Stay ahead of regulatory demands, enhance your supply chain integrity, and ensure patient safety with zf-work-pharma. Revolutionise your serialisation processes today!
💡 Learn more about how zf-work-pharma can transform your operations: https://www.zfabrik.de#PharmaceuticalSerialisation#PharmaTech#SupplyChain#zfworkpharma#PharmaceuticalIndustry
Cost and speed are critical components in biomanufacturing. See how ÄKTA pilot 600 supports scale-up from process development to GMP clinical scale.

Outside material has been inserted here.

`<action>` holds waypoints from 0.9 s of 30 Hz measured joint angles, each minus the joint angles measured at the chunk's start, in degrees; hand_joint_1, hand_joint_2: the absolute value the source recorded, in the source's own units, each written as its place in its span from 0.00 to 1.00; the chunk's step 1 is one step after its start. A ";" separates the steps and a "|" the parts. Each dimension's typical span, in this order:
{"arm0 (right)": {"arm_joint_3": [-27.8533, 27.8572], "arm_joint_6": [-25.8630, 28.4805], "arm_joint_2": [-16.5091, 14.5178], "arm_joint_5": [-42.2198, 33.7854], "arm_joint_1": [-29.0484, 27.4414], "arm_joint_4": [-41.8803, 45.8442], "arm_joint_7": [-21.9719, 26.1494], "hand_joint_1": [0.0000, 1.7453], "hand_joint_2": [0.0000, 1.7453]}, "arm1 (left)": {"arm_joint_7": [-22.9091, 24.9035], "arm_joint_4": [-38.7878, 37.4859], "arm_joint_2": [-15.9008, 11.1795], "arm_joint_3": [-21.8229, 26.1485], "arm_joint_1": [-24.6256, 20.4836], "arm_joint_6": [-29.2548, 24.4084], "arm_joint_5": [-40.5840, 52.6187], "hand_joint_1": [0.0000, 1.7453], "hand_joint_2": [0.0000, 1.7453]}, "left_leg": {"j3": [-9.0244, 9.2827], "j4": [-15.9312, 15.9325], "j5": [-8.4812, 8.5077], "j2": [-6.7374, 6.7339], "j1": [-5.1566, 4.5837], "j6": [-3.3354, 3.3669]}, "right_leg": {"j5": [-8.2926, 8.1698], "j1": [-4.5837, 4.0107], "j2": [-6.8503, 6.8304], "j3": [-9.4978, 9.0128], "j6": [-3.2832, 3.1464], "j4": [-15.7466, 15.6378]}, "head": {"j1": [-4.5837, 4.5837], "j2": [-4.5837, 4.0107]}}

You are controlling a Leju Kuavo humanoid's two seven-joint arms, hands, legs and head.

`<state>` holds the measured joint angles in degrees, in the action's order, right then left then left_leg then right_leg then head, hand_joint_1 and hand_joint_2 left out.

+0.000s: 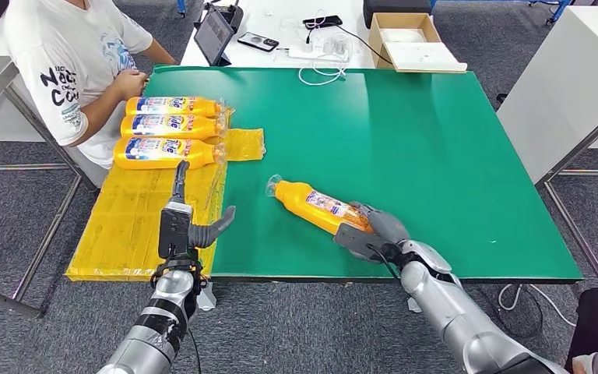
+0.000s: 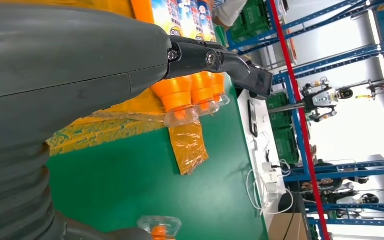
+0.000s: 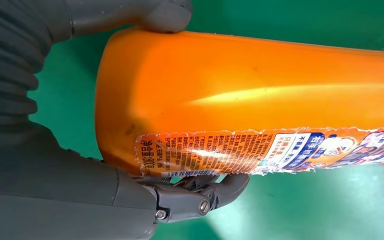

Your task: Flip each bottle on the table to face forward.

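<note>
R hand [image 1: 375, 234] clamped on base end of orange bottle [image 1: 319, 206]; bottle lies on its side on green table [image 1: 436, 156], near front edge, clear cap pointing away-left. L hand [image 1: 189, 226] holds nothing, fingers apart, over yellow sheet [image 1: 124, 226]. Three more bottles [image 1: 170, 128] lie side by side on sheet by seated person [image 1: 70, 62].

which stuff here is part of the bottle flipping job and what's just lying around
Job: lone orange bottle gripped by the right hand; three bottles in a row on the yellow sheet; left hand, empty.

Lying about: tablet, phone, white cables, cardboard box.
</note>
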<state>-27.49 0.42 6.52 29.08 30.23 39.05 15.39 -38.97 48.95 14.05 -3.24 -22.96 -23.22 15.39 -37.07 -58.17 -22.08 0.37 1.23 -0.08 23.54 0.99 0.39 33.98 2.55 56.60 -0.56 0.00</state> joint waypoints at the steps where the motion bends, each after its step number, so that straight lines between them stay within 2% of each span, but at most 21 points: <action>1: 0.47 1.69 -0.41 0.00 -1.00 0.86 0.48 1.00 1.00 | 0.19 0.04 0.00 0.01 0.14 0.13 -0.11 0.00 1.00 | -0.01 0.00 0.00 0.02 0.00 0.00 | 0.00 -0.01 0.00 -0.01 0.00 0.00 | 0.00 0.00; 4: 3.36 10.13 -2.30 0.80 -6.24 7.87 3.48 1.00 1.00 | 1.16 1.16 0.00 0.04 1.30 1.25 -0.47 0.00 1.00 | -0.22 0.01 0.01 0.11 0.01 0.00 | -0.01 -0.02 -0.01 0.12 0.01 0.03 | -0.02 0.00; 8: 7.80 23.32 -6.49 2.49 -13.96 24.46 7.14 1.00 1.00 | 3.51 3.52 0.10 0.13 3.02 4.56 -2.48 0.00 1.00 | -0.52 0.00 0.03 0.16 0.02 -0.01 | 0.02 -0.02 -0.02 0.46 -0.01 0.05 | 0.12 0.00; 10: 9.60 27.25 -8.05 2.98 -16.27 31.74 8.12 1.00 1.00 | 4.32 4.39 0.18 0.15 3.57 5.80 -3.34 0.00 1.00 | -0.59 0.01 0.01 0.18 0.02 -0.02 | 0.05 -0.02 -0.03 0.53 -0.03 0.05 | 0.12 0.00; 14: 11.94 28.24 -9.53 3.12 -19.25 40.27 8.37 1.00 1.00 | 4.70 5.41 0.29 0.16 3.93 6.49 -3.99 0.00 1.00 | -0.75 0.01 -0.02 0.20 -0.01 -0.02 | 0.07 0.01 -0.04 0.62 -0.03 0.04 | 0.09 0.00; 21: 13.64 29.09 -10.49 2.94 -21.64 45.77 9.43 1.00 1.00 | 5.23 5.99 0.49 0.16 4.07 7.38 -4.81 0.00 1.00 | -0.78 0.01 -0.02 0.17 -0.04 -0.01 | 0.02 0.05 -0.03 0.70 0.00 0.02 | 0.10 0.00; 27: 15.30 36.02 -11.99 3.21 -23.55 49.20 13.84 1.00 1.00 | 9.41 6.05 0.87 0.15 4.09 15.63 -12.43 0.00 1.00 | -0.78 0.01 -0.02 0.16 -0.02 -0.02 | 0.02 0.02 -0.02 0.72 0.00 0.03 | 0.10 0.00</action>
<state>-12.19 36.44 -5.47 32.28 6.68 88.26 29.23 -29.55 55.00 14.92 -3.09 -18.87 -7.59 2.96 -37.85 -58.17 -22.10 0.53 1.22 -0.10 23.56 1.02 0.37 34.70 2.55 56.63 -0.45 0.00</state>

Try this ÄKTA system in 3D https://cytiva.link/fajey
Cost and speed are critical components in biomanufacturing. See how ÄKTA pilot 600 supports scale-up from process development to GMP clinical scale.
Try this ÄKTA system in 3D https://cytiva.link/fajey
Cost and speed are critical components in biomanufacturing. See how ÄKTA pilot 600 supports scale-up from process development to GMP clinical scale.
Try this ÄKTA system in 3D https://cytiva.link/fajey
Cost and speed are critical components in biomanufacturing. See how ÄKTA pilot 600 supports scale-up from process development to GMP clinical scale.
Try this ÄKTA system in 3D https://cytiva.link/fajey
Pharma Best Practices Webinar
Understanding Revised Schedule M Part II: Ensuring Compliance in Sterile Product Manufacturing
Here is the recording of the webinar.
https://lnkd.in/dx3r-NEQ
Cost and speed are critical components in biomanufacturing. See how ÄKTA pilot 600 supports scale-up from process development to GMP clinical scale.
Try this ÄKTA system in 3D https://lnkd.in/eYBQk_Di
Director of Intellectual Property at The Duke Human Vaccine Institute
3moReminds me of the work I was doing at @On Demand Pharmaceuticals around the corner in 2021.